С веселой дудкою своей,
Бесхитростен и юн,
Ходил по свету Ганс Бегейм —
«Иванушка Свистун».
Он говорил: наступят дни,
Рассеет солнце мрак,
И люди будут все равны —
Что барин, что батрак.
Рассеет солнце мрак, и зло
Сгорит, как жалкий сор.
До солнца дело не дошло,
Но запылал костер.
Сожгли «Ивана Свистуна»,
Ему по делу честь.
Но дудка в мире не одна,
Иваны тоже есть.
И косы есть, и топоры,
И поднебесный гром.
Густеет ночь. Горят костры.
А мы — опять поем.
Опять поем, что сгинет зло,
Сгорит, как жалкий сор.
Пожалуй, тридцать лет прошло
С тех незабвенных пор,
Пожалуй, тысячи огней
Взметнулись в высоту
С тех пор, как отпылал Бегейм,
«Иванушка Свистун».
Не по наивной старине —
Идет борьба всерьез:
Теперь поехал по стране
Бывалый воин Йосс.
Во имя бога самого
И всех небесных благ
Просил на знамени его
Нарисовать башмак.
Готовы в бой его войска,
Им нужен только стяг.
Но что за стяг без башмака?
Не стяг, а так — пустяк.
Не будет твердою рука,
И всей борьбе ущерб.
Башмак — эмблема бедняка,
Его фамильный герб.
Но маляров не уломать,
Не умолить никак:
Готовы все нарисовать,
Но только не башмак.
Они ведь помнят, маляры,
О времени другом, —
Когда шагали топоры
За этим «Башмаком».
И невеселый был финал:
Фриц Йосс в пути застрял.
Пока он знамя рисовал —
Все войско растерял.
Но пораженья не для нас,
Мы снова на коне.
Теперь уже не Фриц, а Ганс
Поехал по стране.
Колес веселый перестук,
Спешит его возок.
Спешит на запад и на юг,
На север и восток.
И хоть дорога нелегка,
Но дали — голубы:
Везет он знамя «Башмака»
Для будущей борьбы.
Вокруг — знакомые поля,
Безмолвье и простор.
Шварцвальд, Шварцвальд, его земля
Уснула среди гор.
Но ей уже недолго спать,
Ей пламенем гореть,
Поскольку бури просит гладь,
Набата жаждет медь.
Ганс Мюллер нынче на коне,
Весь мир ему родня.
Не зря он едет по стране,
Не зря томит коня.
Он едет, едет, Мюллер Ганс,
Крестьянин и солдат.
Покуда есть какой-то шанс,
Дороги нет назад.
Чужая история снова стоит у двери.
Чужая история просит меня: «Отвори!»
Но я отвечаю: «Ты выбрала адрес не тот.
Своя мне история спать по ночам не дает».
Чужая история тихо вздыхает: «А я?
Я разве чужая? Я тоже, я тоже своя!
Все связано в мире — и люди, и страны, поверь!
Все в мире едино…»
И я открываю ей дверь.
Поднимается рыцарство — с косами и топорами,
Без гербов на щитах, без щитов и без лат.

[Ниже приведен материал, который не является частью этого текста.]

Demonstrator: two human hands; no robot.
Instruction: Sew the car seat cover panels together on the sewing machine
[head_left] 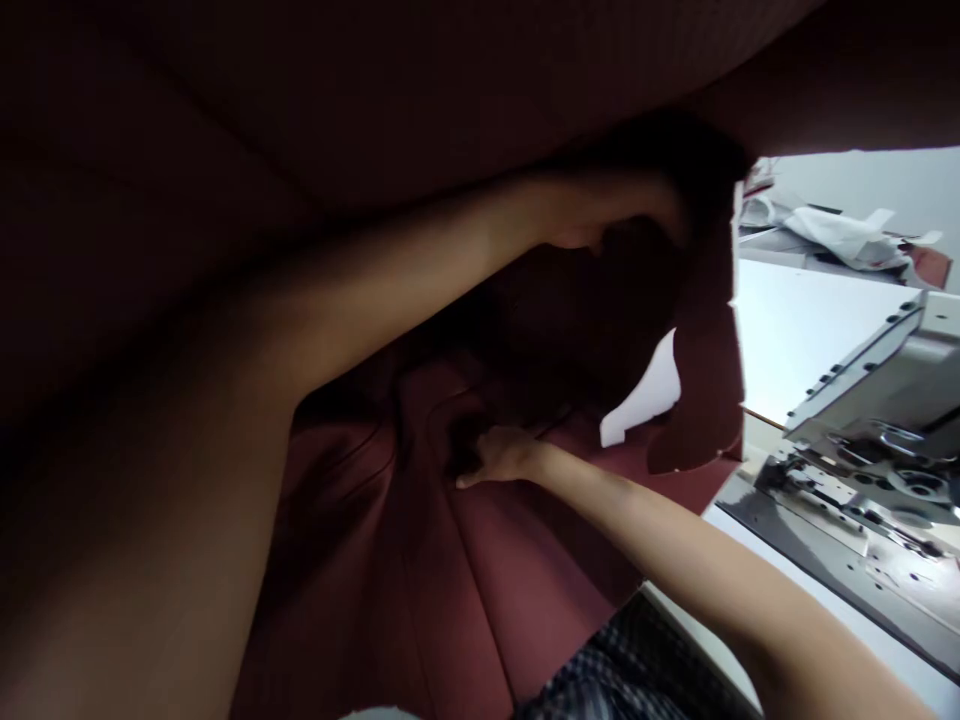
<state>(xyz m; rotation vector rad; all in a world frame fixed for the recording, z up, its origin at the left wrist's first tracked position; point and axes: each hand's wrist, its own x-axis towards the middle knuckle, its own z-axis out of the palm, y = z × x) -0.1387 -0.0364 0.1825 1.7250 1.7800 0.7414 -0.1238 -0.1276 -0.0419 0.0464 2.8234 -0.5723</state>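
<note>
A large piece of maroon fabric (480,560) with long seams spreads below and also hangs over the top of the view. My left hand (630,212) is raised inside its dark hollow, against the overhanging part. The thumb stands apart from the curved fingers, which are blurred and partly in shadow. Lower down, my right hand (501,455) grips a fold of the fabric by a seam, thumb on the near side. Shadow hides its fingertips. A cut-out edge of the fabric (701,400) hangs to the right of both hands.
To the right is a metal sewing machine (892,430) with its bed (892,580) close to my right forearm. Behind it lie a white tabletop (810,310) and a heap of white and reddish scraps (847,235). Dark checked cloth (607,670) shows at the bottom.
</note>
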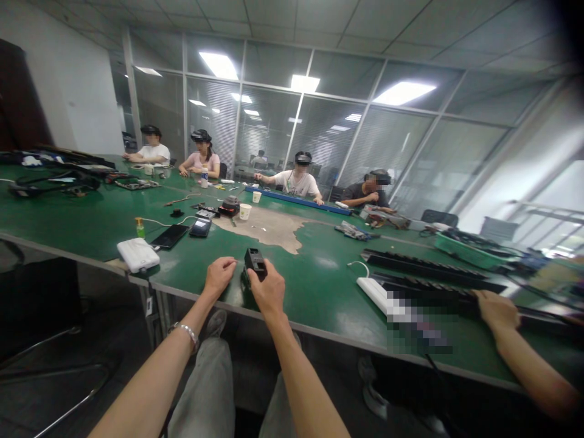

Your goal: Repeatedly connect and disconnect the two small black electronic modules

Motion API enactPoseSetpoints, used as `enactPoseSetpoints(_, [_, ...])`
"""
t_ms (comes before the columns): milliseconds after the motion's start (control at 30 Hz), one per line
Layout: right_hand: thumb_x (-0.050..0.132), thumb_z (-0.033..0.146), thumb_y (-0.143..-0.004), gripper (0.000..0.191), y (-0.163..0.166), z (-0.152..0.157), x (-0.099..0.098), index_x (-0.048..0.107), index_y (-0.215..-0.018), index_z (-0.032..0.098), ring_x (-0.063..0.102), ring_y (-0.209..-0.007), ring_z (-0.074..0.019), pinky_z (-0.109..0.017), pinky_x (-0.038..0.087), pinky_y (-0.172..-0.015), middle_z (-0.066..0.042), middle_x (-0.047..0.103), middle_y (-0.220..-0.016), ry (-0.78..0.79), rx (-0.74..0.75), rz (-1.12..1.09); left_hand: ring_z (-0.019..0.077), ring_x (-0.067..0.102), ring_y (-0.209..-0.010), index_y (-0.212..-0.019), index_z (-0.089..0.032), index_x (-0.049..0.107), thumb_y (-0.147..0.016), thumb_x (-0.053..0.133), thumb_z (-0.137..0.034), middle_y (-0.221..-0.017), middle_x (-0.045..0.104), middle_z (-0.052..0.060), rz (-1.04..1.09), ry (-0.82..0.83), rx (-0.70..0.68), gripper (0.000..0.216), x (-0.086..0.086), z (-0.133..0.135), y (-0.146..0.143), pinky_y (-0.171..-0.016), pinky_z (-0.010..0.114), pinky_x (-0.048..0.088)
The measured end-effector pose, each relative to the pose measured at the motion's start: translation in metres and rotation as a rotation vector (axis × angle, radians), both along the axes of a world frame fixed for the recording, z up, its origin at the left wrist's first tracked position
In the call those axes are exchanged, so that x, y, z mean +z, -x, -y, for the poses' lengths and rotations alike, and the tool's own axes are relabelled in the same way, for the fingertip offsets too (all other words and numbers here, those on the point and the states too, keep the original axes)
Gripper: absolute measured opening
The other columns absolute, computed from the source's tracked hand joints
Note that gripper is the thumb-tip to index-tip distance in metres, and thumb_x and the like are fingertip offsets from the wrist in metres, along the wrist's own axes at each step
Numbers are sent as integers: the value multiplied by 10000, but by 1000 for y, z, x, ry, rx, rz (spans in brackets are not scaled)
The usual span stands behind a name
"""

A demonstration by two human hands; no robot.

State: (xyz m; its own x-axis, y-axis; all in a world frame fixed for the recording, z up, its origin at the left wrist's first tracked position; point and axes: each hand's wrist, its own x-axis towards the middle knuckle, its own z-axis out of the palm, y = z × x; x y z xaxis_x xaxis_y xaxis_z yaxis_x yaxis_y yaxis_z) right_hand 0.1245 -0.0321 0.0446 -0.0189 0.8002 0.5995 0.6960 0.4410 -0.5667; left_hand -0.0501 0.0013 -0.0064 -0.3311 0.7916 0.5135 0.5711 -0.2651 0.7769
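Observation:
My right hand [270, 291] is wrapped around a black boxy device [254, 260] with rectangular recesses in its top, held tilted over the near edge of the green table [319, 289]. To its left, my left hand [221, 275] rests by the table edge with its fingers curled together, apart from the device. Anything in those fingers is hidden or too small to name. A bracelet circles my left wrist. Beyond the hands lies a worn brown patch [269, 225] of the tabletop.
Left of me are a white power bank [138, 254], a dark phone [171, 236] and a small green bottle [140, 227]. Paper cups [245, 212] stand farther back. A co-worker's hand [497, 310] touches long black strips [438, 271] at right. Several people sit across the table.

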Motion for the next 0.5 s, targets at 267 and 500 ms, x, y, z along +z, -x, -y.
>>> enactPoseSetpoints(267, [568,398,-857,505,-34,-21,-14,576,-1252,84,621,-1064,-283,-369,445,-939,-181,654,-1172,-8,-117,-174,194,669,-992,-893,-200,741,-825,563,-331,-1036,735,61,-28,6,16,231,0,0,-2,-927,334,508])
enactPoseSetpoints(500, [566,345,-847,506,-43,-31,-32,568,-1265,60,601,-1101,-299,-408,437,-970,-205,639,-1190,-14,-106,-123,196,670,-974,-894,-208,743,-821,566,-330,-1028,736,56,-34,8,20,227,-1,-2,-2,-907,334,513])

Доставай, летописец, стило и пергамент!
Над шестнадцатым веком походные трубы трубят.
Поднимается рыцарство — рвань, голодранцы, плебеи,
Ни ружьем не владея, ни даже мечом и копьем…
Их лохмотья рябеют, сердца их немного робеют,
Но знамена их реют и души пылают огнем.
Поднимается рыцарство — то, что молчало веками,
Что терпело веками унижение, страх и позор.

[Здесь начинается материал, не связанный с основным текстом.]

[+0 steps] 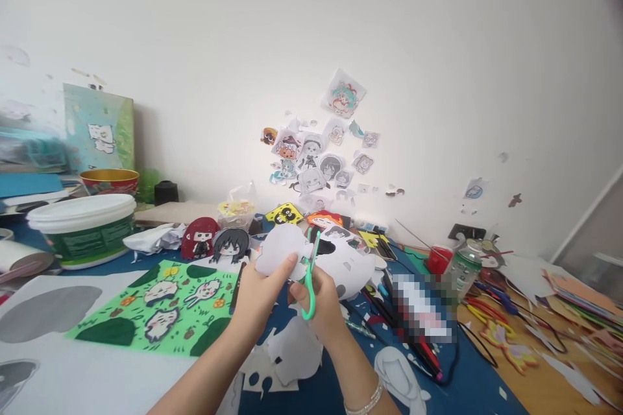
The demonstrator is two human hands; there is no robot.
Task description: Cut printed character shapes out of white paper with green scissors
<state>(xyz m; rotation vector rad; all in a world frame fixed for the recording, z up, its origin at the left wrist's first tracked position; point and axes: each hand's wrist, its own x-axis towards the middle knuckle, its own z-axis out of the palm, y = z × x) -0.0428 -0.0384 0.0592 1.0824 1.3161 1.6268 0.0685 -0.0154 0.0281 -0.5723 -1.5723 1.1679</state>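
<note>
My left hand (260,295) is closed on a white paper cutout (282,251), thumb on top, holding it up above the desk. My right hand (322,301) grips green-handled scissors (309,282), fingers through the loops, with the blades pointing up into the paper's right edge. More white paper (350,262) with black printed shapes hangs behind the scissors. Below the hands lie white paper offcuts (292,353) on the blue desk surface (467,382).
A green sheet with cat drawings (160,308) lies at left, beside cartoon figure cutouts (214,240). A white lidded bucket (82,227) stands far left. Pens, a red cup (439,258), a jar and paper scraps clutter the right. Drawings (316,155) are stuck on the wall.
</note>
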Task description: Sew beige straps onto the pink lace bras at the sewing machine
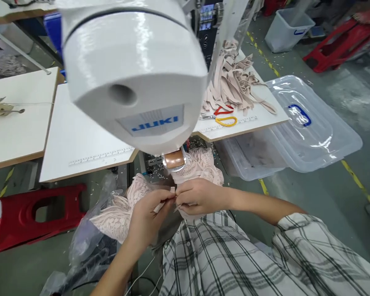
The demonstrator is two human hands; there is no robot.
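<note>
A pale pink lace bra (114, 220) hangs over my lap, its cups spread to both sides beneath the sewing machine head (135, 82). My left hand (151, 211) is closed in a pinch on a narrow pink strap (172, 190), whose short end sticks up above the fingertips. Meeting it fingertip to fingertip, my right hand (200, 196) is also pinched, with a thin strip showing below its fingers; what exactly it grips is mostly hidden. More pink lace (200, 164) lies just beyond the right hand, by the machine's brown roller (174, 159).
Cut pink straps (234, 82) are heaped on the right tabletop, with red-and-yellow-handled scissors (225, 116) in front. A clear lidded bin (311, 123) stands to the right. A red stool (33, 213) is at left, beside a plastic bag (89, 234).
</note>
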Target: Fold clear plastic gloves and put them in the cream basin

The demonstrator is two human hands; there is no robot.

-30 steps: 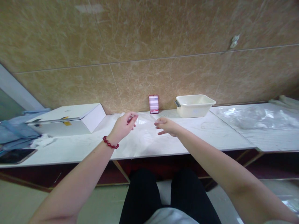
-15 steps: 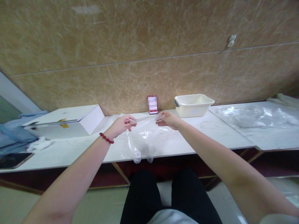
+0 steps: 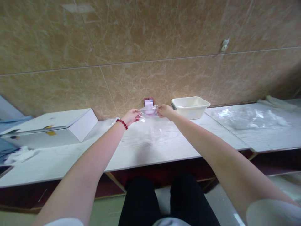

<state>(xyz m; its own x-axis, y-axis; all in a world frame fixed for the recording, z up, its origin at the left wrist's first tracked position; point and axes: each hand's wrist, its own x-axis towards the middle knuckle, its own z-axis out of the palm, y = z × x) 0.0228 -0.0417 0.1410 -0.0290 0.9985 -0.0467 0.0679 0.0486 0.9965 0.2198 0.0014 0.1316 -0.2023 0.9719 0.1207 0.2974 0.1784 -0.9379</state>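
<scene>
A clear plastic bag is stretched between my two hands above the white countertop. My left hand, below a red bead bracelet, pinches one upper corner of it. The opposite corner is pinched in my right hand. The lower part of the bag hangs loosely over the counter, and its outline is hard to make out. Behind the bag a phone with a lit screen leans on the wall, its lower part seen through the plastic.
A cream plastic tub stands right of my right hand. More clear plastic lies farther right. On the left are a white box and a crumpled white cloth or tissue. A marbled wall rises behind the counter.
Both hands have moved closer to the wall, and the gap between them is smaller. The bag's lower end has drawn back from the counter's front edge. The view has shifted slightly.
</scene>
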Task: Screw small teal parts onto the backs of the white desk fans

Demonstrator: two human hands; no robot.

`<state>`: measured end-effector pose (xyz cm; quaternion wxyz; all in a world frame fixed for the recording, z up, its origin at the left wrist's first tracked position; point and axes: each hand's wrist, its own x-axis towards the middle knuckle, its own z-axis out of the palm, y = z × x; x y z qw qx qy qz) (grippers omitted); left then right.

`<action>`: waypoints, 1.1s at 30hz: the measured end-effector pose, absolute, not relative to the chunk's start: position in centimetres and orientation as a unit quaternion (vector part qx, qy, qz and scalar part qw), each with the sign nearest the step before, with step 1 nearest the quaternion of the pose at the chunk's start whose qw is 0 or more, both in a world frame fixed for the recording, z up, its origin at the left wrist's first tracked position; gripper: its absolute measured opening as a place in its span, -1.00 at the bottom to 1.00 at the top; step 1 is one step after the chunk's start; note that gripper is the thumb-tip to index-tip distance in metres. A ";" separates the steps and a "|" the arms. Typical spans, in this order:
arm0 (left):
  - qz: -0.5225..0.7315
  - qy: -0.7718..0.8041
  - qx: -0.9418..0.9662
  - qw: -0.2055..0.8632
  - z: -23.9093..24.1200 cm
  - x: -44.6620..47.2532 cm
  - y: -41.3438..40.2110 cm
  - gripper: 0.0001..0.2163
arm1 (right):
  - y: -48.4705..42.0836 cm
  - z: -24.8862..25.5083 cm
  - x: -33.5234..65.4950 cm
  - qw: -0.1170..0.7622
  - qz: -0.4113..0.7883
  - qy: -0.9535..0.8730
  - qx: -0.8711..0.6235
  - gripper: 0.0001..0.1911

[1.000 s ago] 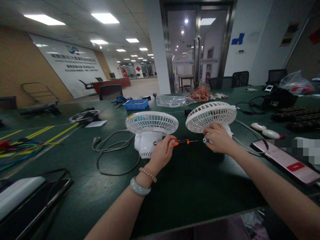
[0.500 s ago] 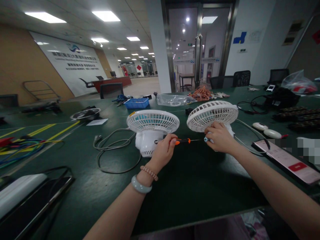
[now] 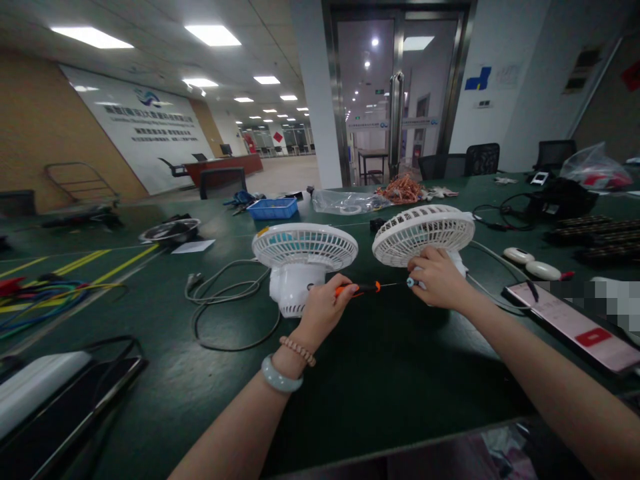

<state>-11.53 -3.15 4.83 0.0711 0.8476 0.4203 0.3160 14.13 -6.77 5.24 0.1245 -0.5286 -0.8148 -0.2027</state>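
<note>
In the left hand [image 3: 326, 305], the screwdriver [image 3: 369, 288] is grasped by its handle, the shaft being directed at a small blue-ended part [image 3: 411, 283] enclosed by the fingers of the right hand [image 3: 439, 279], at the near side of the right fan [image 3: 423, 235]. The left grip has been re-seated over the last half second, exposing more orange handle; as the shaft's line is kept, handle rotation is judged to be under way. The left fan [image 3: 300, 267] is seated alongside on the green table [image 3: 380, 393].
</note>
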 end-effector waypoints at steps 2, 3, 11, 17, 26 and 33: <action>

Даже пыль поднимается, когда ее топчут ногами,
Возвышаясь над миром, себе подчиняя простор.
Время битв впереди. И не скоро, не скоро пробьет он,
Час грядущей победы. Не скоро побеги взойдут.
И еще не родился Сервантес со своим Дон-Кихотом,
С бескорыстным порывом умереть за мечту.
Может, время еще не пришло. Может, рано. А может, — не рано.
Каждый право имеет пожертвовать только собой.
Мы не станем потомкам отдавать свои боли и раны,
Уклоняться от боя, других посылая на бой.
Знаем, скажет историк, что мы для боев не созрели
И что наши задачи тоже были четки не вполне.
Пусть простит нас историк. Мы умерли так, как умели,
На смертельной своей, на Великой Крестьянской войне.